◆ EXERCISE
Apart from the images, repeat the data below exactly as written.
....................
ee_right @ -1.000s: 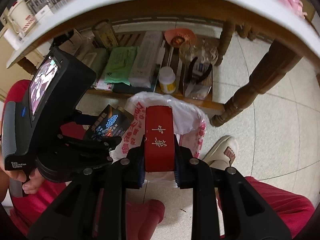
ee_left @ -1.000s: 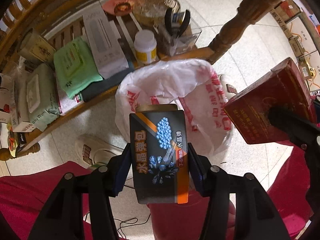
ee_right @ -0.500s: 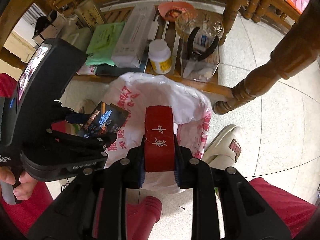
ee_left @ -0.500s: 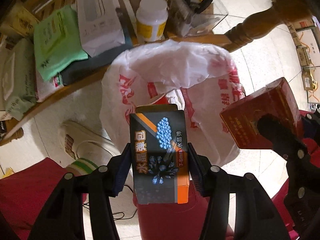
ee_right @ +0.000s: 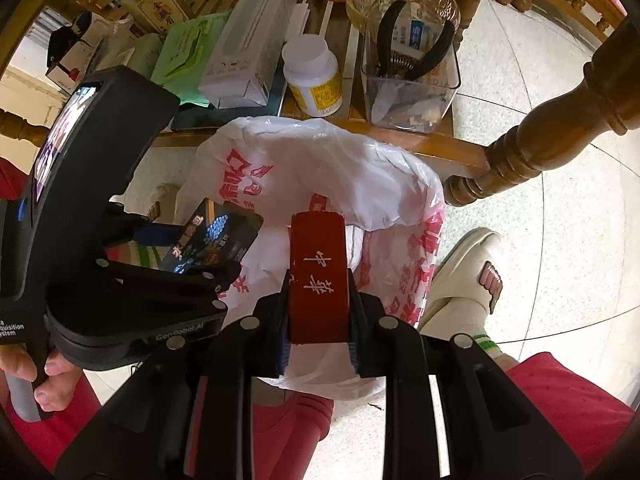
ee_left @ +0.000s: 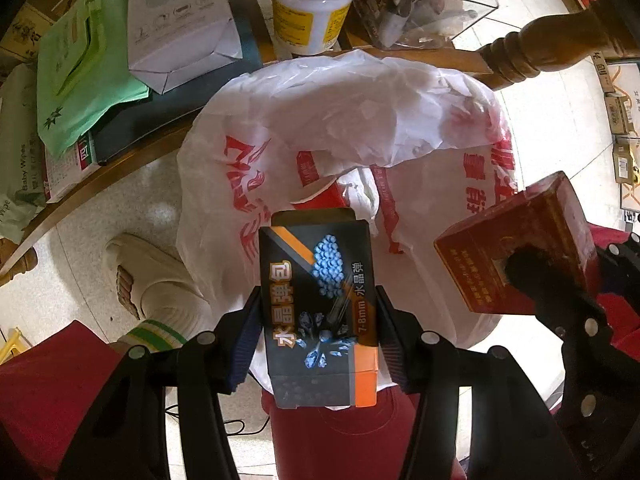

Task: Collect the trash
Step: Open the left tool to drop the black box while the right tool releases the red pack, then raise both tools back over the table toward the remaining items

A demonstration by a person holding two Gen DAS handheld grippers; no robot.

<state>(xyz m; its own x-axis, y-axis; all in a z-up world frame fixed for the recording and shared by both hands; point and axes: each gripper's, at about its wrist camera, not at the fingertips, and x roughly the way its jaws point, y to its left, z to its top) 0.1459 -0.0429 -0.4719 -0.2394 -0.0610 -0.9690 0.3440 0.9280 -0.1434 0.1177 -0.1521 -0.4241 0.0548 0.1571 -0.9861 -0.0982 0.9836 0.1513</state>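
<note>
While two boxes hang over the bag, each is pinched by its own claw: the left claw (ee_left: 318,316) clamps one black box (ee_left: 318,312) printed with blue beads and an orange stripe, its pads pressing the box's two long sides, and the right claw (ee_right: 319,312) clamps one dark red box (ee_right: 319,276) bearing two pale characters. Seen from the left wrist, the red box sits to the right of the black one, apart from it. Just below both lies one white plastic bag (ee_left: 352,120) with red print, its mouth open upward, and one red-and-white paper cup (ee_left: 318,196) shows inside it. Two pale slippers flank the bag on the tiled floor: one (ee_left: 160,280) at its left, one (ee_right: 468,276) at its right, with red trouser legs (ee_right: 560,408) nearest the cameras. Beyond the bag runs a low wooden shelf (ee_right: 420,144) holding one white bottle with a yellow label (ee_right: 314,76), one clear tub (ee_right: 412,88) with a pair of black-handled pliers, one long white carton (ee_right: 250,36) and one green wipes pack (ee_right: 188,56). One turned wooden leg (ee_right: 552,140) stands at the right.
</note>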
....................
◆ ANSWER FOR THIS EXERCISE
ee_right @ -1.000s: 
ee_left @ -1.000s: 
ee_right @ -0.500s: 
ee_left @ -0.500s: 
ee_right @ +0.000s: 
ee_left @ +0.000s: 

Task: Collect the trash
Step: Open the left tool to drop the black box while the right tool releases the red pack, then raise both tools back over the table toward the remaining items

A demonstration by a person holding two Gen DAS handheld grippers; no robot.

<state>(xyz m; its own x-axis, y-axis; all in a z-up world frame fixed for the recording and shared by both hands; point and axes: each gripper's, at about its wrist camera, not at the fingertips, and x roughly the way its jaws point, y to its left, z to its top) 0.1459 -0.0429 -0.4719 -0.2394 -0.0610 -0.9690 0.3440 0.9280 -0.1434 0.1177 -0.1521 -0.4241 0.0548 0.1571 -0.9861 -0.0982 0.9836 0.1513</state>
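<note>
While two boxes hang over the bag, each is pinched by its own claw: the left claw (ee_left: 318,316) clamps one black box (ee_left: 318,312) printed with blue beads and an orange stripe, its pads pressing the box's two long sides, and the right claw (ee_right: 319,312) clamps one dark red box (ee_right: 319,276) bearing two pale characters. Seen from the left wrist, the red box sits to the right of the black one, apart from it. Just below both lies one white plastic bag (ee_left: 352,120) with red print, its mouth open upward, and one red-and-white paper cup (ee_left: 318,196) shows inside it. Two pale slippers flank the bag on the tiled floor: one (ee_left: 160,280) at its left, one (ee_right: 468,276) at its right, with red trouser legs (ee_right: 560,408) nearest the cameras. Beyond the bag runs a low wooden shelf (ee_right: 420,144) holding one white bottle with a yellow label (ee_right: 314,76), one clear tub (ee_right: 412,88) with a pair of black-handled pliers, one long white carton (ee_right: 250,36) and one green wipes pack (ee_right: 188,56). One turned wooden leg (ee_right: 552,140) stands at the right.
</note>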

The exercise has been answered in full.